Memang, semenjak meletus lagi konflik Israil Palestina di tahun 2021 ini, saya menerima banyak sekali postingan. Bentuknya narasi, gambar dan vidio. Semuanya berusaha meyakinkan khalayak tentang apa yang sebenarnya terjadi dalam pertikaian ini.
Ketika dua individu atau dua kelompok bertikai hingga ke level kekerasan. Pasti jatuh korban dari kedua belah pihak. Kedua-dua nya akan menjadikan alasan untuk menemukan kebenaran viktim, guna menyulut dendam. Kata-kata pembalasan lebih kejam akan dipakai kedua belah pihak untuk membenarkan tindakan kekerasan berikutnya.
Pada posisi ini, orang harus mencari akar persoalannya. Tentunya tidak mudah. Tapi kalau diurut, pasti ada salah satu yang paling benar. Tidak mungkin kedua- duanya benar. Atau kedua- duanya salah. Bahwa, masing masing punya alasan untuk bertindak. Itu lumrah dalam sebuah konflik. Tapi tidaklah mungkin, masing-masing itu benar semua secara hakiki. Kalaupun ada yang merasa paling benar, itu pun biasa. Namun, hakekat kebenaran itu mestilah hanya satu. Mengurainya dari akar masalah.
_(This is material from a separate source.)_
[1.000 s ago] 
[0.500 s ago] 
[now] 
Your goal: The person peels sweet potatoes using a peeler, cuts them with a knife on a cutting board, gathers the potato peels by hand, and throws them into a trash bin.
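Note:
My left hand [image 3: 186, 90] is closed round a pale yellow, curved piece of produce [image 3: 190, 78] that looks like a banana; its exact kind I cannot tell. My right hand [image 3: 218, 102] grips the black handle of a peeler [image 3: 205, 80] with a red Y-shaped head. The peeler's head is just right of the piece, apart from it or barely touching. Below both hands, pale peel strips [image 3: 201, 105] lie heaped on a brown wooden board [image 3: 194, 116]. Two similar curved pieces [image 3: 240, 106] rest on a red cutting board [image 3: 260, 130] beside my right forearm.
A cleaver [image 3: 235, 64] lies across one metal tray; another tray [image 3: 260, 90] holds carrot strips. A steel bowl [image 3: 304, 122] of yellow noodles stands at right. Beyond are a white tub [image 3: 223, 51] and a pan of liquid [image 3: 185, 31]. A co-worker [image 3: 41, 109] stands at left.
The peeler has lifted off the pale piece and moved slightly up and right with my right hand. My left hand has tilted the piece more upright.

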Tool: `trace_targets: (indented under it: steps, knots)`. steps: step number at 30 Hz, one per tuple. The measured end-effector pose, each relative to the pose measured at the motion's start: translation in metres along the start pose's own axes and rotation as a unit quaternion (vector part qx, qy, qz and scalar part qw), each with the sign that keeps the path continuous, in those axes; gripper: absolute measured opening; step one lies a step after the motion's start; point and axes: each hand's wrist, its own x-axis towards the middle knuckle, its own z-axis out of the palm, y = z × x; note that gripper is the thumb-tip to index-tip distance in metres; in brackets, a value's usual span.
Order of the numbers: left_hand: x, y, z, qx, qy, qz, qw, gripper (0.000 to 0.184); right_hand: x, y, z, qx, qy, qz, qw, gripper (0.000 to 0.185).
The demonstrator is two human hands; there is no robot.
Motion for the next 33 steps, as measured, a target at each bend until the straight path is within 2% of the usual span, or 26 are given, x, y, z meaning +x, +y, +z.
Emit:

Dahulu, waktu para penjajah, bangsa Eropa datang ke tanah kita, hal serupa juga terjadi. Mereka merampas tanah Nusantara. Menopoli perdagangan. Menyiksa rakyat yang melawan. Menuduh mereka ekstrimis. Perjanjian demi perjanjian dilakukan. Linggar Jati. Konferensi meja bundar. Dan, lain lain. Tapi, hal yang paling rumit untuk disoal adalah akar masalah. Dan, kalau kita jujur menanyakannya ? Kita mau bilang apa…? Di mana kita berposisi, untuk tidak menyebut berpihak..?
Pun, waktu kita bersengketa hingga perang dengan para penjajah ini. Banyak korban rakyat Indonesia. Ada juga korban di pihak penjajah. Sejumlah korban mati dari pihak penjajah akibat tusukan bambu runcing, parang dan salawaku, rencong, keris, kujang, clurit dan badik (senjata tradisional), akan dibalas dengan senapan dan meriam canggih kaum penjajah. Perlawanan yang tidak seimbang.